Jack looked like he was about to strangle me.

“Say she was,” I said, trying to calm him down. “Then either they’ll come after us with what they’ve got so far, or they’ll try to pin the shooting on us, or… shit, I don’t know. Maybe she didn’t give ‘em much. Maybe they don’t know about the pot, and maybe they’ll just go the fuck away.”

“That’s a lot of maybes.”

“What do you want from me? Neither one of us can do shit about it now. It’s out of our hands. But there’s no need to go involving Dan. If he thought he could profit from the situation, he’d sell us out to the DEA lickety-split.”

“How would he profit from the situation?”

“He hasn’t exactly been making a shit-ton off us the last couple of years,” I pointed out. “If he could wipe out the Midnight Riders with one blow, and replace us with an operation slightly more amenable to paying off the local authorities – ”

“Like the Santa Muertes,” Jack said sourly.

I nodded. “There’d be a lot more money in it for him if they took over our territory.”

“But we could bring him down just as easily as he could bust us,” Jack complained. “He took bribes from the club for years.”

“Maybe. But it’s our word against his. Besides, there’s fuckin’ corrupt cops everywhere. You think the DEA has the time or inclination to bring down every police department on the take? You think the Feds want that kind of headache or bad press? Especially when a biker gang makes a way easier target?”
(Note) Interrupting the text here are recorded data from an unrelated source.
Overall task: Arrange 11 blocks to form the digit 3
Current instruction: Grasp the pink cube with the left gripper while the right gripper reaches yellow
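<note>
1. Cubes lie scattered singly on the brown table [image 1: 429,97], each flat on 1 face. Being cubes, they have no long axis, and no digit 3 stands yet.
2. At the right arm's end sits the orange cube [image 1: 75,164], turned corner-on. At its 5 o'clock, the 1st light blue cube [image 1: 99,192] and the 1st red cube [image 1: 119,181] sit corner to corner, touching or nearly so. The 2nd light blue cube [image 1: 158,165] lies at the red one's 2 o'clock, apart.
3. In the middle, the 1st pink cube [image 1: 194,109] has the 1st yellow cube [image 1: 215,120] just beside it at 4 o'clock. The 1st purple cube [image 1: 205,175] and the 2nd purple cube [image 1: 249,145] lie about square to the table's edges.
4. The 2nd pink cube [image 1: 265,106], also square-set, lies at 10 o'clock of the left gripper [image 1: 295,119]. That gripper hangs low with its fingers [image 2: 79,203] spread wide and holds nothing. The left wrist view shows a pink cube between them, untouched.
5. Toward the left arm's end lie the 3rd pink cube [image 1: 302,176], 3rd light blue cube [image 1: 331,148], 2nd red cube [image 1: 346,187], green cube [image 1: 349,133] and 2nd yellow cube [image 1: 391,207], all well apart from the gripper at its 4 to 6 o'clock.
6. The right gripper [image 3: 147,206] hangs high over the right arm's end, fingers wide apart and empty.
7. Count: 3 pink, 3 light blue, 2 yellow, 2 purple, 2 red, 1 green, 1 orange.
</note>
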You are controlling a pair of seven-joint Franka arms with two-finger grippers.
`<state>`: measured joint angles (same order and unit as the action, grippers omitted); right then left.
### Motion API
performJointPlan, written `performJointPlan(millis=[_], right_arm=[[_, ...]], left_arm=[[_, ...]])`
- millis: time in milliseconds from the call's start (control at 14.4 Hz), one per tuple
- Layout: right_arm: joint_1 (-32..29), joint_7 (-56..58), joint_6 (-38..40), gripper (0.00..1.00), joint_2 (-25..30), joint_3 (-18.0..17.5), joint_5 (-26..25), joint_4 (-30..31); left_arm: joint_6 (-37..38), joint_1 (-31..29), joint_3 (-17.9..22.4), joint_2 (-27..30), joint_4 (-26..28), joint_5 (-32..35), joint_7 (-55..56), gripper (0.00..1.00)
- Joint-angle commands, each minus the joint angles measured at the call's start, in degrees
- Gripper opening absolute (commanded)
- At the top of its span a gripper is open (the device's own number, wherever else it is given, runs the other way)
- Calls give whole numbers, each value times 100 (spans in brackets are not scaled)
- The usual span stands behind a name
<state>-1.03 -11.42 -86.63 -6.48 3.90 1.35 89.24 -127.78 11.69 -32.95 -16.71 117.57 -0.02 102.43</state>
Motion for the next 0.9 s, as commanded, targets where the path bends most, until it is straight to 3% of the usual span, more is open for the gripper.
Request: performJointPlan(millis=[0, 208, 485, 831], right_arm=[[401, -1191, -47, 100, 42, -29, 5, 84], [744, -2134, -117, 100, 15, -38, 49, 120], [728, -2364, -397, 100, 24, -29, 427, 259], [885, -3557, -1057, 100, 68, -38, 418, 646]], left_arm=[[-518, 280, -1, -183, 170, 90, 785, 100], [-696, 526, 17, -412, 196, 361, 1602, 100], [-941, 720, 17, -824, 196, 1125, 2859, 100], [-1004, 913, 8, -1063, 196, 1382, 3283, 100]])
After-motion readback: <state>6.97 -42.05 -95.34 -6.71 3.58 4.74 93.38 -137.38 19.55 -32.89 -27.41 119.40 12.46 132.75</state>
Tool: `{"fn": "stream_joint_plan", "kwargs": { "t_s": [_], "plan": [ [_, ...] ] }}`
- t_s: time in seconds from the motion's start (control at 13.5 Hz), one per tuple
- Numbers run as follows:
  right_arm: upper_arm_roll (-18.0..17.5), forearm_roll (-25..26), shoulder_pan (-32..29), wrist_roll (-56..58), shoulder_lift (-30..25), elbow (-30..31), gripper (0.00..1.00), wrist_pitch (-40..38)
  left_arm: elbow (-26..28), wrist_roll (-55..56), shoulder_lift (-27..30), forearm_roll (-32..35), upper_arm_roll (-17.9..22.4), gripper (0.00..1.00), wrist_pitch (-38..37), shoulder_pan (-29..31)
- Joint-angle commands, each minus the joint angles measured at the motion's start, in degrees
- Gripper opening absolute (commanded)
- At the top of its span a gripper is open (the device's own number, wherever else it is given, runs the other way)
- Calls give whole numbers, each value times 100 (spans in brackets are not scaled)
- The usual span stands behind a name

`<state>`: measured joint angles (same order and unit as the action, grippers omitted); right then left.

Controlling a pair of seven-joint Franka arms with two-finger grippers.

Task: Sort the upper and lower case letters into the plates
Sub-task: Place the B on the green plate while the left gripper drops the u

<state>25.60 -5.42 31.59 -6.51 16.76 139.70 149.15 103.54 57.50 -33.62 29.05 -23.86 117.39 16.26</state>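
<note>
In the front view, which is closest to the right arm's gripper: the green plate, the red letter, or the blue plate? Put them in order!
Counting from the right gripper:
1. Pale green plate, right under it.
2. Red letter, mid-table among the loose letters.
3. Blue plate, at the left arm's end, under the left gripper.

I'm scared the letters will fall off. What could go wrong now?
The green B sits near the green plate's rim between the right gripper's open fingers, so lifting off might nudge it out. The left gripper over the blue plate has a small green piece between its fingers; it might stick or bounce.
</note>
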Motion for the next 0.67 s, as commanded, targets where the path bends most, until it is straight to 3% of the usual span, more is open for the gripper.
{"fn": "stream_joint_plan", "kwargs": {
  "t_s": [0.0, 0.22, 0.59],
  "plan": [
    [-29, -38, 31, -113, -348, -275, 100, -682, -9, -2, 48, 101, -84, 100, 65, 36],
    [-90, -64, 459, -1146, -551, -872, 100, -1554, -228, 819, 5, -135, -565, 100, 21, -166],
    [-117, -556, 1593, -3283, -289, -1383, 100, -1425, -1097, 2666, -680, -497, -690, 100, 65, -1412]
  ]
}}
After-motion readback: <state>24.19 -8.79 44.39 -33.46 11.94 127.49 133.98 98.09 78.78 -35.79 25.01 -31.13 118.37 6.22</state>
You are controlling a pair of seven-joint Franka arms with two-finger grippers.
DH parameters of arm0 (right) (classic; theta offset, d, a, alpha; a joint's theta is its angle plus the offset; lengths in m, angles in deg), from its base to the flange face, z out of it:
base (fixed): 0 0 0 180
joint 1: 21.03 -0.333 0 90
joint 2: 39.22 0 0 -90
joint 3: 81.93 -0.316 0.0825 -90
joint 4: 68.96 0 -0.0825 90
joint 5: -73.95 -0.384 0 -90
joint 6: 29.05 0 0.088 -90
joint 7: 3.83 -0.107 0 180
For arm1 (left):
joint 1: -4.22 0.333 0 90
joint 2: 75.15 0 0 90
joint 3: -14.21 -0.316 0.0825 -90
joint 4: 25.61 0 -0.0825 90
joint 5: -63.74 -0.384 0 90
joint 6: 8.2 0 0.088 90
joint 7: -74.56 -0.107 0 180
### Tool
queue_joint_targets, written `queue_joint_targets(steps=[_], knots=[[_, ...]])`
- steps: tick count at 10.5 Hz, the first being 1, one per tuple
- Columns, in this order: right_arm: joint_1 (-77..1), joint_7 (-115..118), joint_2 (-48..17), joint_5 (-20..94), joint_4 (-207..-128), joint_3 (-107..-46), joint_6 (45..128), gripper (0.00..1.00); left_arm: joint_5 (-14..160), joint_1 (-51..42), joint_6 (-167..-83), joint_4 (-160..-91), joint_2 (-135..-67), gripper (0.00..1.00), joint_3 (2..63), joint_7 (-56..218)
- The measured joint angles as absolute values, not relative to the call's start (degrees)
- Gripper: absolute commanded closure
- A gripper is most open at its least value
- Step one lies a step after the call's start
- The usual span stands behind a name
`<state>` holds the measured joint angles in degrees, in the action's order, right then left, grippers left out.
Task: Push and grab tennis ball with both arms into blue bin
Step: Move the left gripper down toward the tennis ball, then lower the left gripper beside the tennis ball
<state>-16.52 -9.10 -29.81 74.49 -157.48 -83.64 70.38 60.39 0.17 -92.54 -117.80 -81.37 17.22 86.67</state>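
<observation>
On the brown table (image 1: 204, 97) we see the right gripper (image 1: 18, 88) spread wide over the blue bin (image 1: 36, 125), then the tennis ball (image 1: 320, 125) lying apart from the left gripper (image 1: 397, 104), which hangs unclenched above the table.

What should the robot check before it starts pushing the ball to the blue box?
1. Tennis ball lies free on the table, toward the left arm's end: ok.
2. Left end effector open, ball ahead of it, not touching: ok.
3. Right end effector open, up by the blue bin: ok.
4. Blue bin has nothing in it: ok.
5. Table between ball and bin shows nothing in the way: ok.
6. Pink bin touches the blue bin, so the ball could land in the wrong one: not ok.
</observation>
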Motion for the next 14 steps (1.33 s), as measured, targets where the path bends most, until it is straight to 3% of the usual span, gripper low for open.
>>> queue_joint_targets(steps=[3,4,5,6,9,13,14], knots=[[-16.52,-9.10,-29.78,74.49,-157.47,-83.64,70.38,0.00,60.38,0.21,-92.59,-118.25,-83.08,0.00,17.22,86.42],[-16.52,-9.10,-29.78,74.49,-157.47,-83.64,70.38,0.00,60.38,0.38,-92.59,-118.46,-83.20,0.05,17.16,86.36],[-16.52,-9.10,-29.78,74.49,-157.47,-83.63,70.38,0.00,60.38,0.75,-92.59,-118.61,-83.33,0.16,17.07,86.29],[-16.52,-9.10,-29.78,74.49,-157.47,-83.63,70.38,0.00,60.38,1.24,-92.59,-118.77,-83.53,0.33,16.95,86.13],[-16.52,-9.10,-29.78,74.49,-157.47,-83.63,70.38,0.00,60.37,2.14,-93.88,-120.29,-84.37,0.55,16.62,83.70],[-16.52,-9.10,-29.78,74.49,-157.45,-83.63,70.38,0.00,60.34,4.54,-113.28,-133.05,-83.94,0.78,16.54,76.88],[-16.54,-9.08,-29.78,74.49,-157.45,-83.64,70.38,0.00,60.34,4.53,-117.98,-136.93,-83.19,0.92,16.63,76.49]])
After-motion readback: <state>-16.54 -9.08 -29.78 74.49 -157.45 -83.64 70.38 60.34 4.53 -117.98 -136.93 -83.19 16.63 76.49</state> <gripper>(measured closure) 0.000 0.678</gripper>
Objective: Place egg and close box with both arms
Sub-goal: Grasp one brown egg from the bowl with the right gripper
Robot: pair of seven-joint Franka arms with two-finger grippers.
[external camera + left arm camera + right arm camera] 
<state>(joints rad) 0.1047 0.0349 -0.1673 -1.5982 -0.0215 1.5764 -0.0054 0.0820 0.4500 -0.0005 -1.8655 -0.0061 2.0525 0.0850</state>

Jack stewed in his rage. “FUCK…”

“All I’m sayin’ is, it doesn’t do us any good to have Dan pokin’ around in who that girl was talking to. In fact, it might behoove us to pay him a little to make sure he doesn’t, that’s all.”

Jack gritted his teeth. After a long pause, he relented.

“…alright. Can you talk to him?”

“Of course.”

Said the spider to the fly.

“I fuckin’ hate that guy,” Jack muttered.

“I know,” I said sympathetically. “I’ll handle it.”

“Somebody needs to tell Benjy, too,” Jack said.

Shit.

“Maybe it shouldn’t be you, seein’ as how you threw him against the wall when you broke into the Ridgeway that one time,” I suggested.

“…yeah,” Jack said, then got a strange look on his face. “What about Benjy?”

“What about him?” I asked. I kept my outward appearance calm, but my heart sped up a little.

“You said he came to you for advice, that he thought she was cheating on him… do you think he could have done it?”

I chuckled. “Are you fuckin’ with me?”

“He’s strung out on coke – he thought she was going behind his back – and if he got it into his head that he was helping out the club – ”

“Jack – Jesus, listen to yourself. You know as well as I do that he was so far gone on that chick it was fuckin’ embarrassing. He’s dumb as shit, but Benjy’s a good kid. You think he’s even capable of doing what we saw last night?”

Jack thought for a second, then the look of suspicion left his face entirely.

“…no. Never mind. You’re probably right about me not being the best one to tell him… you mind doing it?”

“Don’t worry about a thing,” I said soothingly. “I’ll handle that, too.”